To do: Report the lines of the material that carry the string "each".

Stored data:

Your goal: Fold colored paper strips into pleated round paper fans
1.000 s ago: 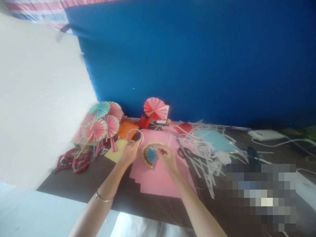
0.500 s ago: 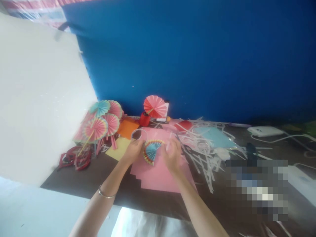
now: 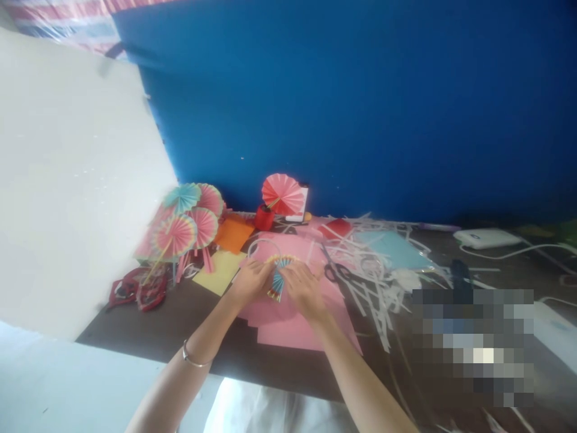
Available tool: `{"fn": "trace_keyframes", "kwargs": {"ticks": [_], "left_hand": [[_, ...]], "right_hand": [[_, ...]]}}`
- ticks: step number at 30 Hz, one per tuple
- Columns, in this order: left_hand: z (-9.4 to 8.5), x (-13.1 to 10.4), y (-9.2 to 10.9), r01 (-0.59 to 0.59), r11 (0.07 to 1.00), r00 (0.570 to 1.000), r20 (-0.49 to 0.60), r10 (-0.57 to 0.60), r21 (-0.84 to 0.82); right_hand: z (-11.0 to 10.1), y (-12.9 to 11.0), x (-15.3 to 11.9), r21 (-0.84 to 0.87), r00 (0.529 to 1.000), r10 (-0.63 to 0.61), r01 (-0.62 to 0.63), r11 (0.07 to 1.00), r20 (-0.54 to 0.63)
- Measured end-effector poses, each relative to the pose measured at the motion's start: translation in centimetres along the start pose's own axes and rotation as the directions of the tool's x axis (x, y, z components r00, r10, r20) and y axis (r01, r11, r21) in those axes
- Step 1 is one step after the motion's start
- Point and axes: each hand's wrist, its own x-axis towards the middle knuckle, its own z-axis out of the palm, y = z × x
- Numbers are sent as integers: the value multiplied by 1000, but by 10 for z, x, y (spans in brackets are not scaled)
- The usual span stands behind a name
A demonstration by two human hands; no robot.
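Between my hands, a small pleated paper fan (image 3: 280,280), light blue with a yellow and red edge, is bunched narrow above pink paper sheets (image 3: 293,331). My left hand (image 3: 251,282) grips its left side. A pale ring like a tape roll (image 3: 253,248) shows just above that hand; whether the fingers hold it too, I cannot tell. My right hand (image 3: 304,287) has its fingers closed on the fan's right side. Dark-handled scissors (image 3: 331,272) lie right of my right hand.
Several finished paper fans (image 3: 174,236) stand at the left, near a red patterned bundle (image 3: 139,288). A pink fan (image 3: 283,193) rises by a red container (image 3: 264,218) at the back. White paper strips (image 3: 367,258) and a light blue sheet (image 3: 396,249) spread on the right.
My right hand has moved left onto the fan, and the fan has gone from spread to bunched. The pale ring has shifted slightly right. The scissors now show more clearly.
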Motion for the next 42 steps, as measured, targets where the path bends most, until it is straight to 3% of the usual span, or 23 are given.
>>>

Answer to the problem:
- Measured end-effector poses, each relative to the pose measured at the motion's start: translation in centimetres along the start pose's own axes and rotation as the directions of the tool's x axis (x, y, z components r00, r10, r20) and y axis (r01, r11, r21) in those axes
- Point and axes: each hand's wrist, its own x-axis towards the middle knuckle, its own z-axis out of the palm, y = z × x

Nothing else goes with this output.